Supplementary material for the article "Minimizing overprocessing waste in business processes via predictive activity ordering" by Ilya Verenich, Marlon Dumas, Marcello La Rosa, Fabrizio Maggi, and Chiara Di Francescomarino (http://eprints.qut.edu.au/91189)
Requirements: R 3.2.0 or above; internet connection to download the datasets and possibly missing packages
USAGE:
cd OptimizeKnockout
Rscript OptimizeKnockout.R inputData koActivities usefulFeatures disallowed_permutation learner sampling_method n retrain
Example usage: Rscript OptimizeKnockout.R inputData="Bondora.csv" learner="svm" sampling_method="under" n=3
Input: Event log in the csv format. Only "Bondora.csv" and "Envpermit.csv" have been tested so far
Output:
- n csv files, containing optimal permutation, in the coded form, for each ongoing case according to our suggestion
(+ according to the constant probabilities baseline + random), number of checks actually performed for each case and the minimum possible number of checks
- file *_permutations.txt with the possible permutations and their codes
- file *_summary.txt containing total number of checks needed for all test cases, actual total number of performed checks and
distribution of the number of checks performed across test cases
Parameters:
- koActivities list of checks in the knock-out sections. For example, koActivities='c("checkIncome","checkIdentity")'
- usefulFeatures list of features to be used for constructing predicitve models
- disallowed_permutation disallowed combination(s) of checks
- learner classification model for reject probabilities, "rf" for random forest, "tree" for decision tree and "svm" for SVM
- sampling_method sampling of training cases wrt class label to achieve class balance, "under" for undersampling, "none" for none, "over" for oversampling. Default "under"

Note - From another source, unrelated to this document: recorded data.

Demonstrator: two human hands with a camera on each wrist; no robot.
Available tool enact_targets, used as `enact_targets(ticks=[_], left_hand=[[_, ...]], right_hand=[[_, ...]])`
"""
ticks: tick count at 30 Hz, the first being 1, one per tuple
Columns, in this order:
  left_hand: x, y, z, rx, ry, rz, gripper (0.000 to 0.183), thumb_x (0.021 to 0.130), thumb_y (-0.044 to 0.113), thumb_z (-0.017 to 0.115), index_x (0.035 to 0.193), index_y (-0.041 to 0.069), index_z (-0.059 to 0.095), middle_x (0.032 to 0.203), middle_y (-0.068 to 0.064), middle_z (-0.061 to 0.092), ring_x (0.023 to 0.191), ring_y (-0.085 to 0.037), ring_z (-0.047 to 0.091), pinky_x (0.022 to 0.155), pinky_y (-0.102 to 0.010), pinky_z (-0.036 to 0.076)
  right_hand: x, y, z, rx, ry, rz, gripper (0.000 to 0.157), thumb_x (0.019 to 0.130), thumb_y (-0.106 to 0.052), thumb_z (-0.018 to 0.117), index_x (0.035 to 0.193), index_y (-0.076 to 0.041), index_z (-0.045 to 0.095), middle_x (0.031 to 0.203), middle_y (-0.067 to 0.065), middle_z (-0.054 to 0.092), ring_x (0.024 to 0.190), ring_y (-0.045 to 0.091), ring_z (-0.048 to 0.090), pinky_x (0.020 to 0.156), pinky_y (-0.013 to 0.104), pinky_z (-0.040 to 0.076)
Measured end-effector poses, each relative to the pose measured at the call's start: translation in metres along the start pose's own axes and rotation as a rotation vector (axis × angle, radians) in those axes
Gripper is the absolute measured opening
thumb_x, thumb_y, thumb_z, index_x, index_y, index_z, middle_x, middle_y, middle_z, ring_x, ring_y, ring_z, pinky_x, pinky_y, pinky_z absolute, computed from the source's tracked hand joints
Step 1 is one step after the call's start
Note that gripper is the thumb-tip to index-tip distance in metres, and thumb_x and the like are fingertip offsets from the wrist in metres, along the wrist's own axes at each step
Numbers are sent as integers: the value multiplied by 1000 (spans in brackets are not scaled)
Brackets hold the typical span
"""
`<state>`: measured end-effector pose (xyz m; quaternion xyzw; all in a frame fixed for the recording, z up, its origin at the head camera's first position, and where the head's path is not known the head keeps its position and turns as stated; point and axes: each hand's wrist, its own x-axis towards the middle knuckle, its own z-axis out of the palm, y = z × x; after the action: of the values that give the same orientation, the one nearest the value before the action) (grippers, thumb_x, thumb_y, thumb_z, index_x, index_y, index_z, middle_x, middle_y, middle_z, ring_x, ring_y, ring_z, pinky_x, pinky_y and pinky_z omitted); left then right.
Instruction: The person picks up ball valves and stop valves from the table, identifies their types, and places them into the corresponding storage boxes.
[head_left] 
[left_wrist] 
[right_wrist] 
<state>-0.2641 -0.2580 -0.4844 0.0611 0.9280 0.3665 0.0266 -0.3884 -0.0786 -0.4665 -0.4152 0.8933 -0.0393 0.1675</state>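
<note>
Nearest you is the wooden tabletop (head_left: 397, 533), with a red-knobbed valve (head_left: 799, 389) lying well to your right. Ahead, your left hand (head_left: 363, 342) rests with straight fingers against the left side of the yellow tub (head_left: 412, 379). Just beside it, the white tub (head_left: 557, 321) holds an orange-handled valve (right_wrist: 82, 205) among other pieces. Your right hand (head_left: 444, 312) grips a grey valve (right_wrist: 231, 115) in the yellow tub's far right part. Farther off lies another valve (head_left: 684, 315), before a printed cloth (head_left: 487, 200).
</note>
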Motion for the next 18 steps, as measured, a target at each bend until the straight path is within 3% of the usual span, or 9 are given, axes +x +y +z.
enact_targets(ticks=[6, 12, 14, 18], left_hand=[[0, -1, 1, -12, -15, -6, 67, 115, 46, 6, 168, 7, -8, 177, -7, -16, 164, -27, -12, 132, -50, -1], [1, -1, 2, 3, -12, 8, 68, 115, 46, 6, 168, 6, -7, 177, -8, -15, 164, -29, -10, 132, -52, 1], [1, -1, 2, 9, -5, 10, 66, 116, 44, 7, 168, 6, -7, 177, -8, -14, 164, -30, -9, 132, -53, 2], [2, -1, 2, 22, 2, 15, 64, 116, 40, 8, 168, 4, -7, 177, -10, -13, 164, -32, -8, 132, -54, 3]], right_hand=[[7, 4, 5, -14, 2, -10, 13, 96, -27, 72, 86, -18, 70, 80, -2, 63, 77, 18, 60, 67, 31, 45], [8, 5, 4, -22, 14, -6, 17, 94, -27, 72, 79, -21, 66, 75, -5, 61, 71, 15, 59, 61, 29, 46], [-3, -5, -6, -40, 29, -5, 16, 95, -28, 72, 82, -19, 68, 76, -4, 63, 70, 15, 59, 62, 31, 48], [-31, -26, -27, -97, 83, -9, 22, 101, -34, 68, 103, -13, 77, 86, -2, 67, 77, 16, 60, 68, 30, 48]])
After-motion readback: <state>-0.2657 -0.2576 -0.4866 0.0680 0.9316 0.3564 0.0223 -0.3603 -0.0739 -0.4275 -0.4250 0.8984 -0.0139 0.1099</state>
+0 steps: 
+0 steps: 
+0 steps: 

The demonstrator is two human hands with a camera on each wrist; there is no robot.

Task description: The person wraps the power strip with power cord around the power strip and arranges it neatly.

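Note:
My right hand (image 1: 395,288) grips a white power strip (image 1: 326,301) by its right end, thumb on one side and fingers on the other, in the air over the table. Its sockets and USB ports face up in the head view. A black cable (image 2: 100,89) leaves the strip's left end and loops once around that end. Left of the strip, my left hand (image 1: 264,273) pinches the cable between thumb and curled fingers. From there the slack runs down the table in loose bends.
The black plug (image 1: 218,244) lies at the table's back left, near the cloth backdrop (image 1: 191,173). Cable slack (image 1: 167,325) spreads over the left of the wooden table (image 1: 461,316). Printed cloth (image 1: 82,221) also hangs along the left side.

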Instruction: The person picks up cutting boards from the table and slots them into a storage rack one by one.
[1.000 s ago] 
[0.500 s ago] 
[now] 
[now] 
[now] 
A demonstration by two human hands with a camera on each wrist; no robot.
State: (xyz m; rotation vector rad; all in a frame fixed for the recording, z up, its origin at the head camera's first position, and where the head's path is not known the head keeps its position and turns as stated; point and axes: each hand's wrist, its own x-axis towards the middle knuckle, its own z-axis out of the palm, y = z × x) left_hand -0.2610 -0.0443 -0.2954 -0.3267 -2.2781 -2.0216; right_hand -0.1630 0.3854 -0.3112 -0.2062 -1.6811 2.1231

- n number of random iterations of the whole algorithm (training and test files are regenerated at each run). Default 1
- retrain: logical flag indicating whether to retrain predicitve models. Default TRUE
Note: If using inputData="Bondora.csv" or inputData="Envpermit.csv", all other paramaters are optional
Common problems: If you receive an error "'Rscript' is not recognized as an internal or external command, operable program or batch file", please add the path to the executables for R to the system variable "PATH" (on Windows typically 'C:\Program Files (x64)\R\R-3.x.y')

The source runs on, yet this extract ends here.